The “greedyAlg1” algorithm solves the optimization problem as follows:

  1. The set of outlying and/or anomalous observations \(\text{OS}\) is initially set to be empty, and all observations of \(D\setminus \text{OS}\) are identified as normal (or regular).

  2. Compute \(H(D\setminus \text{OS})\).

  3. Scan the dataset in order to select a candidate anomalous observation: every normal observation \(\mathbf{x}\) is temporarily taken out of \(D\setminus \text{OS}\) to create a subset \(D'_{\mathbf{x}}\), whose entropy \(H(D'_{\mathbf{x}})\) is also computed.

  4. The observation \(\mathbf{z}\) which provides the maximal entropy impact, i.e. the one that minimizes \[H(D\setminus \text{OS})-H(D'_{\mathbf{x}}),\quad \mathbf{x}\in D\setminus \text{OS},\] is added to \(\text{OS}\).

  5. Repeat steps 2-4 another \(\nu-1\) times to obtain a set of \(\nu\) candidate anomalous observations.

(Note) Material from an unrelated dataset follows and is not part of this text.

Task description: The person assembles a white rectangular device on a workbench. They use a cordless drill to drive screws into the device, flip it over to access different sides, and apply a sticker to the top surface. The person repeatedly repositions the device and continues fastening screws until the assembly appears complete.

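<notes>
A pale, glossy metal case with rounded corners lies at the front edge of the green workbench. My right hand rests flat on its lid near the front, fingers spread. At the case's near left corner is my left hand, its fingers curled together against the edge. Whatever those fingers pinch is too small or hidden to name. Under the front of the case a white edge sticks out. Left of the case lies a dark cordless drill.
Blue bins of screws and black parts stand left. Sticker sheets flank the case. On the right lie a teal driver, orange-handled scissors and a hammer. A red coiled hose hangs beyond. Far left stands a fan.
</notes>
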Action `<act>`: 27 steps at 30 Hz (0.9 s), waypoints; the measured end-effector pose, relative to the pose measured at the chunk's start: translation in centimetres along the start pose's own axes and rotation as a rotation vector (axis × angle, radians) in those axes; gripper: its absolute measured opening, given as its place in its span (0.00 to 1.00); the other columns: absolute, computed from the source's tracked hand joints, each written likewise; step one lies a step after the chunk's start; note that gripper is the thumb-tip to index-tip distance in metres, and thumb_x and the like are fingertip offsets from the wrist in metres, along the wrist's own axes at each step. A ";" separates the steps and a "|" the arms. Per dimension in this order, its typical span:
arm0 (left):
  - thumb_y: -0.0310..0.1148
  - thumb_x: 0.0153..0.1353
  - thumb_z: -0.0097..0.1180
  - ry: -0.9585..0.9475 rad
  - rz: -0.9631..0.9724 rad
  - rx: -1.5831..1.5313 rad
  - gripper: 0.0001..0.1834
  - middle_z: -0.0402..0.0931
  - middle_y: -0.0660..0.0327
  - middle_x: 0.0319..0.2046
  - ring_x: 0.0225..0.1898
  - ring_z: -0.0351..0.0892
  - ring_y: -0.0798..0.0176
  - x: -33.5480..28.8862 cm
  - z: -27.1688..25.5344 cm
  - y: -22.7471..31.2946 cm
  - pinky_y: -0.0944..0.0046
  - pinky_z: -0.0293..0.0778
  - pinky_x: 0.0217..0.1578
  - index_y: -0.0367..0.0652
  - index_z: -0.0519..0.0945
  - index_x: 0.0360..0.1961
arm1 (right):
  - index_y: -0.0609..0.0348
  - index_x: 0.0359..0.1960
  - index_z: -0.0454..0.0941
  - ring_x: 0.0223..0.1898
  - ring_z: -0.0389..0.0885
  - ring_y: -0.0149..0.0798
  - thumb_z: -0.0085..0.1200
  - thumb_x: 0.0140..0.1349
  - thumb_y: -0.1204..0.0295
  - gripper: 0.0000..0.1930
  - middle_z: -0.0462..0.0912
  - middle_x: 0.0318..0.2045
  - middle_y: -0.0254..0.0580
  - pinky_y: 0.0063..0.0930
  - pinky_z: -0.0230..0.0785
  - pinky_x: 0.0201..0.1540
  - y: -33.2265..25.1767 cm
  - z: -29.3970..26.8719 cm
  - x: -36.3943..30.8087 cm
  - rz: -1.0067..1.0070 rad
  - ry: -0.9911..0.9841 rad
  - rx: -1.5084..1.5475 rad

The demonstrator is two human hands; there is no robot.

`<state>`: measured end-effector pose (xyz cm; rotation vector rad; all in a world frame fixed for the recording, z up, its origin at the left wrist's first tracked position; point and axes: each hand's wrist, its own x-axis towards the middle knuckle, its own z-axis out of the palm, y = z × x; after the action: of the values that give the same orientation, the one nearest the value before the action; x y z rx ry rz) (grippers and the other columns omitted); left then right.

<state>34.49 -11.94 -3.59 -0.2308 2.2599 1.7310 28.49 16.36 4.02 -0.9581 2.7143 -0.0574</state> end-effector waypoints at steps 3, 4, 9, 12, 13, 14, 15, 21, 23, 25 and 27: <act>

You can find more details in the in the source article [347]; an interesting detail is that it is scalable (it should also work for big datasets, provided the right framework is used).

References

[347]
Z. He, S. Deng, X. Xu, and J. Z. Huang, “A fast greedy algorithm for outlier mining,” in Advances in Knowledge Discovery and Data Mining, 2006, pp. 567–576.